People who reach for diet soda instead of the regular version may not be giving their liver a break.

A large new study presented at United European Gastroenterology (UEG) Week 2025 found that both sugary drinks and artificially sweetened beverages were linked to a higher risk of developing metabolic dysfunction-associated steatotic liver disease (MASLD), the condition once known as nonalcoholic fatty liver disease.

Researchers analyzed data from 123,788 adults in the UK Biobank who were free of liver disease at the start of the study. Over an average follow-up of just over 10 years, participants who drank more than about one can of soda or diet soda a day had a 50-60% higher risk of developing MASLD. Those who regularly drank artificially sweetened beverages also showed a greater risk of dying from liver-related causes.

“Sugar-sweetened beverages have long been under scrutiny, while their ‘diet’ alternatives are often seen as the healthier choice,” said Lihe Liu, the study’s lead author from the First Affiliated Hospital of Soochow University in China. “Both, however, are widely consumed and their effects on liver health have not been well understood.”

The findings suggest that neither option is benign.

“Our study shows that low- or non-sugar-sweetened beverages were actually linked to a higher risk of MASLD, even at modest intake levels such as a single can per day,” Liu said. “These findings challenge the common perception that these drinks are harmless and highlight the need to reconsider their role in diet and liver health.”

Researchers noted that both drink types may harm the liver through different pathways.
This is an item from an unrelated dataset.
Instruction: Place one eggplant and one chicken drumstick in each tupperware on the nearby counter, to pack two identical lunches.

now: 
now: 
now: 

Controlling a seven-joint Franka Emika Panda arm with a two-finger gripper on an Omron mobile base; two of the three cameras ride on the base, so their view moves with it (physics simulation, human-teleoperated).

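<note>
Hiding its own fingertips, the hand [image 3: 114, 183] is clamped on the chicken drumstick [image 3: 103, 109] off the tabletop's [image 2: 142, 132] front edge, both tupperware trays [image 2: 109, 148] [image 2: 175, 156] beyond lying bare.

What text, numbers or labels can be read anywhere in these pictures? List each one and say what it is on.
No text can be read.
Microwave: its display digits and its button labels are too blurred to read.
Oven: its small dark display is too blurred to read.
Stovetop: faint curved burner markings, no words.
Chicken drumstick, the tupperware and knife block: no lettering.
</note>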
Sugary drinks can spike blood glucose and insulin levels, promoting fat buildup in the liver. Artificially sweetened drinks may alter gut microbes, disrupt appetite regulation and even trigger insulin release, mechanisms that could stress liver metabolism over time.

The good news: choosing water instead made a difference. Replacing one daily serving of a sugary drink with water reduced liver disease risk by about 13%, while substituting water for a diet drink lowered risk by roughly 15%.

“The safest approach is to limit both sugar-sweetened and artificially sweetened drinks,” Liu said. “Water remains the best choice as it removes the metabolic burden and prevents fat accumulation in the liver, whilst hydrating the body.”

The study was conducted by researchers at the First Affiliated Hospital of Soochow University, China, and presented at UEG Week 2025 in Berlin.